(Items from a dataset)
----

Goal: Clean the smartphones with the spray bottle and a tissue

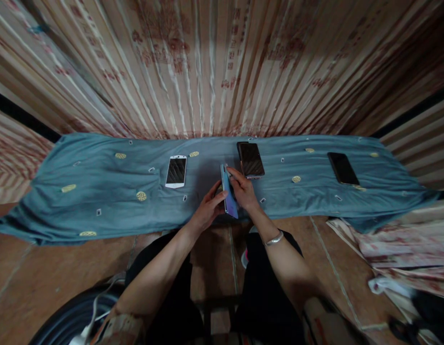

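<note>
Hands, left (207,207) and right (243,191), clamp one phone (229,194); three phones (176,171) lie on cloth (99,182).

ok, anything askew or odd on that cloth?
Mostly tidy. The teal patterned cloth is rumpled, its left end sagging. Three phones lie flat on it: white phone, dark glossy phone, black phone. A blue-backed phone stands on edge, held between left hand and right hand.
</note>
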`<move>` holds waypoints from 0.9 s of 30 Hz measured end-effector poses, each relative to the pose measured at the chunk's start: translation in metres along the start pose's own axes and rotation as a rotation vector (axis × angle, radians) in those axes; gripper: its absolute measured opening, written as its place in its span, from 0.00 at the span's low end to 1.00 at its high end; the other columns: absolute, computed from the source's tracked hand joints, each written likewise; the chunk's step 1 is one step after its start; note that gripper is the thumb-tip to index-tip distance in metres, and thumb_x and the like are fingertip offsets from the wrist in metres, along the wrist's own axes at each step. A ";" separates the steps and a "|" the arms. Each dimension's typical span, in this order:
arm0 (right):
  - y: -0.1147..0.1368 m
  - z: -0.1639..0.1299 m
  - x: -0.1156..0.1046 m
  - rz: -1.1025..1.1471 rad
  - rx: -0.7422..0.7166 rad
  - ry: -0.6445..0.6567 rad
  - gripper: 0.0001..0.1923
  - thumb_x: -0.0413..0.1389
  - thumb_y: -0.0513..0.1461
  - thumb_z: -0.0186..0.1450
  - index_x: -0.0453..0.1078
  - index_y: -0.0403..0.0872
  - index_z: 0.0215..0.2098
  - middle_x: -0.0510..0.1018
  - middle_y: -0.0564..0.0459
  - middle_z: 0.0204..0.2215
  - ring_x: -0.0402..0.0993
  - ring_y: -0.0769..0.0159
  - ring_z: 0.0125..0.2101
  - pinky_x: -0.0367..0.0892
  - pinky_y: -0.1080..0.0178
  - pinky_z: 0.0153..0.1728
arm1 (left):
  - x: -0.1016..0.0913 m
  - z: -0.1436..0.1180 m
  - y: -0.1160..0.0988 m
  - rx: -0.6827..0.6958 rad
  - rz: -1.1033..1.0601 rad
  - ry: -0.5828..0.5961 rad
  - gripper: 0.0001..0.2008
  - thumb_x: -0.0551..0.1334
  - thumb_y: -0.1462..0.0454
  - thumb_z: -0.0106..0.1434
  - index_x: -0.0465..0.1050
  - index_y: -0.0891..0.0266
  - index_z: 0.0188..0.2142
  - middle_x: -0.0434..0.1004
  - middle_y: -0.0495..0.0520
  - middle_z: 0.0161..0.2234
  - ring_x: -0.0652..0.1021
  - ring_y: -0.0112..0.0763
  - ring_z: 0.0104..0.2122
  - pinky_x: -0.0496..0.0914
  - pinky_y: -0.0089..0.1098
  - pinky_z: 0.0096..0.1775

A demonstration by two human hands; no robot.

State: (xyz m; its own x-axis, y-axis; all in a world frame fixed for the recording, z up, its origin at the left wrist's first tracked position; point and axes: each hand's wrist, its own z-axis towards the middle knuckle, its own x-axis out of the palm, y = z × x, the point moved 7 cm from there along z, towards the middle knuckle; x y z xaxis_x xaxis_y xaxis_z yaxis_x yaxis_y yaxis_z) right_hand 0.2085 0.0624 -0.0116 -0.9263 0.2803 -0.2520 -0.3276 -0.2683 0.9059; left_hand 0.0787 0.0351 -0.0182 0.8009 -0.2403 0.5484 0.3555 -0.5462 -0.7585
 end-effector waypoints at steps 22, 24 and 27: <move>-0.022 0.002 0.008 0.124 0.167 0.010 0.20 0.54 0.46 0.65 0.76 0.50 0.52 0.80 0.53 0.52 0.74 0.60 0.54 0.64 0.54 0.60 | -0.009 0.007 -0.008 0.076 0.052 -0.106 0.44 0.72 0.63 0.52 0.58 0.63 0.66 0.81 0.60 0.43 0.81 0.42 0.40 0.78 0.37 0.37; -0.018 -0.001 0.011 0.081 0.134 0.031 0.20 0.53 0.45 0.65 0.75 0.50 0.53 0.79 0.51 0.53 0.73 0.59 0.56 0.63 0.54 0.61 | -0.013 0.009 -0.010 0.101 0.079 -0.135 0.44 0.72 0.62 0.52 0.59 0.63 0.66 0.81 0.59 0.43 0.80 0.40 0.39 0.77 0.35 0.35; -0.013 -0.004 0.014 0.014 0.109 0.054 0.20 0.51 0.44 0.67 0.73 0.51 0.55 0.78 0.52 0.55 0.71 0.59 0.57 0.62 0.54 0.62 | -0.016 0.011 -0.012 0.124 0.112 -0.144 0.45 0.73 0.61 0.52 0.57 0.61 0.67 0.80 0.58 0.41 0.80 0.38 0.38 0.77 0.34 0.35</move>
State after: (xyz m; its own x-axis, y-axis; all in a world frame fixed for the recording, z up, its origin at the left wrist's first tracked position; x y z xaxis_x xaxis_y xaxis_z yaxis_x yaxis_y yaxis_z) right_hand 0.1994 0.0662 -0.0281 -0.9402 0.2262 -0.2546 -0.2953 -0.1691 0.9403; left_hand 0.0671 0.0538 -0.0216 0.8963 -0.1717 0.4088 0.3095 -0.4178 -0.8542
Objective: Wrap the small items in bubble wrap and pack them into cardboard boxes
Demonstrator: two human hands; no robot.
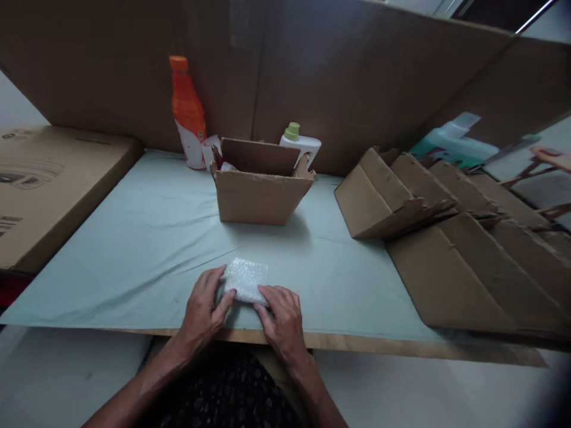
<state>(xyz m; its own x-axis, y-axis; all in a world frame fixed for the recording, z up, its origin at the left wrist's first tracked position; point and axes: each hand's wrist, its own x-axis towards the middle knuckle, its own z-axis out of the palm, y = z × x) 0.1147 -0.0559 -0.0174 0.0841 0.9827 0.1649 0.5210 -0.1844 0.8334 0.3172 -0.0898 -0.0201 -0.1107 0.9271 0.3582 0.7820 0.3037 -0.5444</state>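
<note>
A small white bubble-wrapped packet [246,277] lies on the pale green table cover [147,238] near the front edge. My left hand [204,306] grips its left side with the fingers curled onto it. My right hand [280,318] presses on its near right corner. Behind the packet stands an open brown cardboard box [261,190] with its flaps up; something white shows inside it at the left.
An orange bottle [188,113] and a white bottle with a green cap [300,142] stand behind the box against a cardboard wall. Flattened cardboard boxes [446,238] are stacked at the right. A large flat carton [49,184] lies at the left.
</note>
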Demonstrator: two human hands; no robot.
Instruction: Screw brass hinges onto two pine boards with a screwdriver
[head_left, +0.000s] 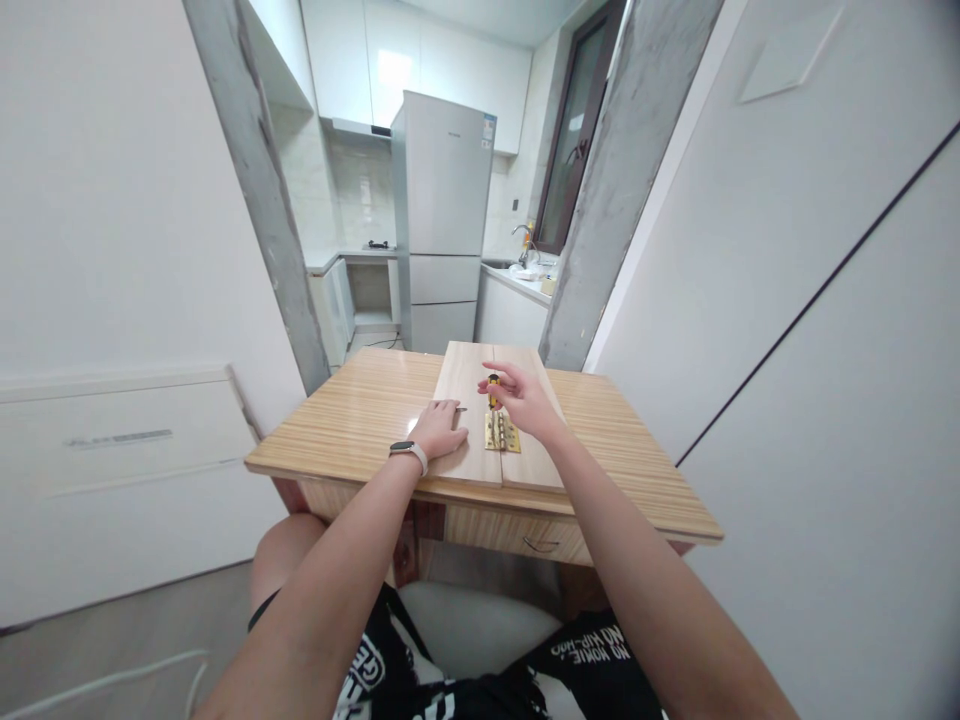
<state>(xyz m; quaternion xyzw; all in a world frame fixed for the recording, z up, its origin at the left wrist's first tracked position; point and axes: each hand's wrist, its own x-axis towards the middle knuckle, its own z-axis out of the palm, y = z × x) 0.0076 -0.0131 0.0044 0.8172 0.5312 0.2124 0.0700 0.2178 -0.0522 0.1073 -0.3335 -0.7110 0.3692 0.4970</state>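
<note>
Head cam: right hand [525, 400] grips yellow screwdriver [493, 386] upright over rectangular brass hinge [501, 433].

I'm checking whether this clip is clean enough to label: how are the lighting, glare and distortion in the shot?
Head view: bright, even indoor light, soft shadows; a glare patch on the table left of the boards; wide-angle lens splays the walls and pillars outward, corners darken; the left hand is sharp, the screwdriver in the right hand and the hinge are small, fine detail lost.
</note>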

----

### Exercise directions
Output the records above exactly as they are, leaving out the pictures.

### Result
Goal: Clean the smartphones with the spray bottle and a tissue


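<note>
Hands, left (207,207) and right (243,191), clamp one phone (229,194); three phones (176,171) lie on cloth (99,182).

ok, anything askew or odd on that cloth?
Mostly tidy. The teal patterned cloth is rumpled, its left end sagging. Three phones lie flat on it: white phone, dark glossy phone, black phone. A blue-backed phone stands on edge, held between left hand and right hand.
</note>
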`<move>` holds waypoints from 0.9 s of 30 Hz measured end-effector poses, each relative to the pose measured at the chunk's start: translation in metres along the start pose's own axes and rotation as a rotation vector (axis × angle, radians) in those axes; gripper: its absolute measured opening, written as its place in its span, from 0.00 at the span's low end to 1.00 at its high end; the other columns: absolute, computed from the source's tracked hand joints, each written likewise; the chunk's step 1 is one step after its start; note that gripper is the thumb-tip to index-tip distance in metres, and thumb_x and the like are fingertip offsets from the wrist in metres, along the wrist's own axes at each step. A ";" separates the steps and a "|" the arms. Each dimension's typical span, in this order:
arm0 (right):
  - y: -0.1147..0.1368 m
  - z: -0.1639..0.1299 m
  - x: -0.1156..0.1046 m
  - rz: -1.1025..1.1471 rad
  - rx: -0.7422..0.7166 rad
  - ry: -0.6445..0.6567 rad
  - gripper: 0.0001..0.1923
  - thumb_x: -0.0413..0.1389
  - thumb_y: -0.0513..0.1461
  - thumb_z: -0.0186..0.1450
  - index_x: -0.0453..0.1078
  - index_y: -0.0403..0.0872
  - index_z: 0.0215..0.2098
  - middle_x: -0.0510..0.1018
  - middle_y: -0.0564..0.0459
  - middle_z: 0.0204..0.2215
  - ring_x: -0.0402..0.0993
  - ring_y: -0.0769..0.0159
  - ring_z: 0.0125..0.2101
  - pinky_x: -0.0367..0.0892
  - pinky_y: -0.1080..0.0178
  - pinky_z: 0.0153..0.1728
arm1 (left):
  - x: -0.1016..0.0913 m
  - z: -0.1436..0.1180 m
  - y: -0.1160..0.0988 m
  - rx: -0.6827..0.6958 rad
  - rz: -1.1033..1.0601 rad
  - ry: -0.5828..0.5961 rad
  - gripper: 0.0001..0.2008
  - thumb_x: -0.0551..0.1334
  - thumb_y: -0.1462..0.0454
  - thumb_z: -0.0106..0.1434
  - index_x: -0.0465..0.1050
  - index_y: -0.0891..0.0266
  - index_z: 0.0188..0.2142
  - middle_x: -0.0434..0.1004
  - middle_y: -0.0495..0.0520
  - middle_z: 0.0161..0.2234
  - ring_x: -0.0652..0.1021
  - ring_y: -0.0112..0.0763
  - ring_z: 0.0104..0.2122
  - pinky_x: -0.0496..0.0914
  - pinky_y: -0.0089..0.1098
  - pinky_z: 0.0096..0.1775

A demonstration by two human hands; no robot.

State: (xyz m; its own x-axis, y-axis; all in a world frame fixed for the recording, z up, its origin at the left wrist's first tracked position; point and axes: each hand's wrist, its own z-axis towards the middle knuckle, its own x-axis out of the palm, y = z × x, the point moved 7 cm from there along z, towards the middle knuckle; x y z xaxis_x xaxis_y xaxis_z yaxis_x yaxis_y yaxis_z) right_hand 0.2085 0.0624 -0.0116 -0.9263 0.2803 -0.2520 -0.3276 -0.2683 0.9059; left_hand 0.0787 0.0351 -0.0182 0.8009 -0.2403 0.5484 0.3555 -0.5462 -0.7585
 end-effector waypoints at steps 22, 24 and 27: <move>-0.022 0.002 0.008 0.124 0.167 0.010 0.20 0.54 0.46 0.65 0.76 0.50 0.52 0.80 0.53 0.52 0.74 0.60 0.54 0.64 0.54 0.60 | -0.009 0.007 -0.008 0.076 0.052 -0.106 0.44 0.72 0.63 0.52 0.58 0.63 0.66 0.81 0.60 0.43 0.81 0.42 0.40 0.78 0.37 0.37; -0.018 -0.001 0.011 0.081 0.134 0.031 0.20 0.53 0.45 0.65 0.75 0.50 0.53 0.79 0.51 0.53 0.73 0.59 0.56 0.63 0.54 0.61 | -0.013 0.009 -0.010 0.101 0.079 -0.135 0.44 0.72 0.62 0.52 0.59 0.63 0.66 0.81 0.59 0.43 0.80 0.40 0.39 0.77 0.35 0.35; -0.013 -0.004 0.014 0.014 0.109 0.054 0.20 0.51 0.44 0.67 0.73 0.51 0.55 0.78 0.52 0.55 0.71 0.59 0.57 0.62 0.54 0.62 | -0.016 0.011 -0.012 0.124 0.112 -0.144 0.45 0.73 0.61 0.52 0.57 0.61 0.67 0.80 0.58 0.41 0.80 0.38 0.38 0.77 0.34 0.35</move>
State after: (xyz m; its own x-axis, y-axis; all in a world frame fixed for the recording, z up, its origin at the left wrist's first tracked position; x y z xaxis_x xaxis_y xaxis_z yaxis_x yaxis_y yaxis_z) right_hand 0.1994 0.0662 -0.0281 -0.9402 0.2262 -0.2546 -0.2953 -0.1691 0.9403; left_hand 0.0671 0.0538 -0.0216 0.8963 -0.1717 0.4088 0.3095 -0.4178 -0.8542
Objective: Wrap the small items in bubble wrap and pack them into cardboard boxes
Demonstrator: two human hands; no robot.
<state>(xyz m; its own x-axis, y-axis; all in a world frame fixed for the recording, z up, its origin at the left wrist's first tracked position; point and axes: each hand's wrist, its own x-axis towards the middle knuckle, its own z-axis out of the palm, y = z × x) 0.1147 -0.0559 -0.0174 0.0841 0.9827 0.1649 0.5210 -0.1844 0.8334 0.3172 -0.0898 -0.0201 -0.1107 0.9271 0.3582 0.7820 0.3037 -0.5444</state>
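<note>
A small white bubble-wrapped packet [246,277] lies on the pale green table cover [147,238] near the front edge. My left hand [204,306] grips its left side with the fingers curled onto it. My right hand [280,318] presses on its near right corner. Behind the packet stands an open brown cardboard box [261,190] with its flaps up; something white shows inside it at the left.
An orange bottle [188,113] and a white bottle with a green cap [300,142] stand behind the box against a cardboard wall. Flattened cardboard boxes [446,238] are stacked at the right. A large flat carton [49,184] lies at the left.
</note>
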Demonstrator: two human hands; no robot.
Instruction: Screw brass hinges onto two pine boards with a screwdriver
[head_left, +0.000s] 
<state>(xyz m; quaternion xyzw; all in a world frame fixed for the recording, z up, its origin at the left wrist's first tracked position; point and axes: each hand's wrist, its own x-axis towards the middle knuckle, its own z-axis out of the palm, y = z × x) 0.0076 -0.0131 0.0044 0.8172 0.5312 0.2124 0.0700 0.2178 -0.0522 0.1073 -0.3335 -0.7110 0.3692 0.4970</state>
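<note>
Head cam: right hand [525, 400] grips yellow screwdriver [493, 386] upright over rectangular brass hinge [501, 433].

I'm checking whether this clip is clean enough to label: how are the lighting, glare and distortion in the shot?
Head view: bright, even indoor light, soft shadows; a glare patch on the table left of the boards; wide-angle lens splays the walls and pillars outward, corners darken; the left hand is sharp, the screwdriver in the right hand and the hinge are small, fine detail lost.
</note>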

The full output has been given.